▶ [Requirement]:
Please give back the listing below word for word, without the images.

▶ [Dataset excerpt]:
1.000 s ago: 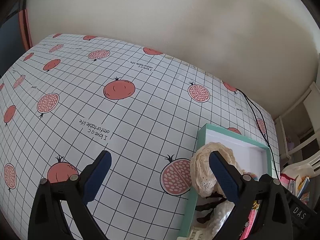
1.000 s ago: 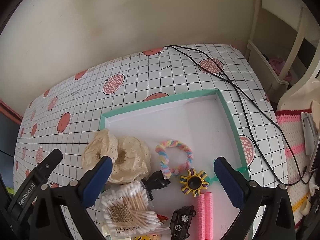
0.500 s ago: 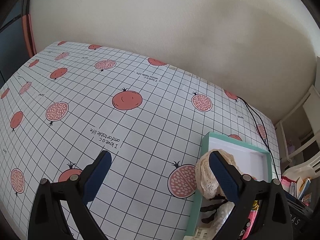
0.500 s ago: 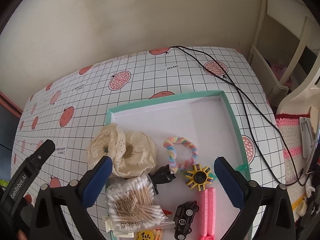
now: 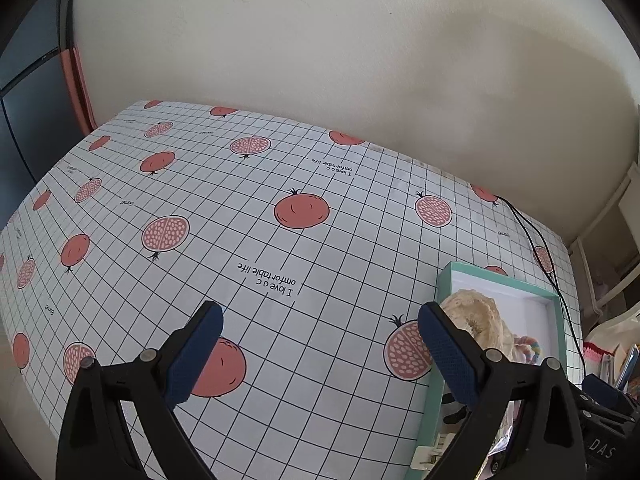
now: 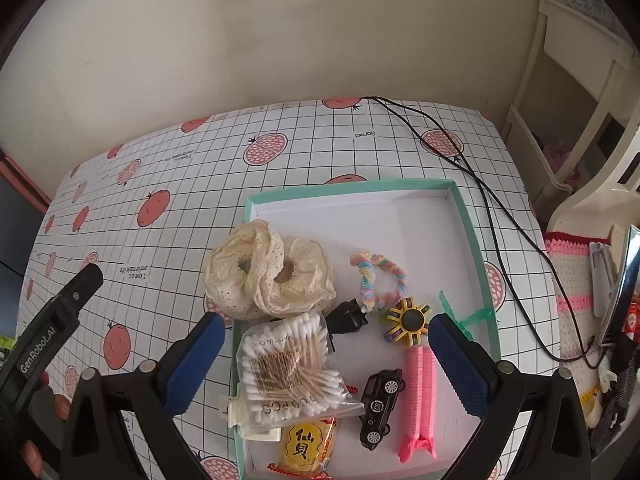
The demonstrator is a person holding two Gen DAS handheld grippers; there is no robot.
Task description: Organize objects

▶ [Task solution]:
1.000 s ago: 
1.000 s ago: 
0.500 s ago: 
0.500 s ago: 
now: 
now: 
The demonstrator is a person holding two Gen DAS handheld grippers; there is no robot.
Task description: Organize objects

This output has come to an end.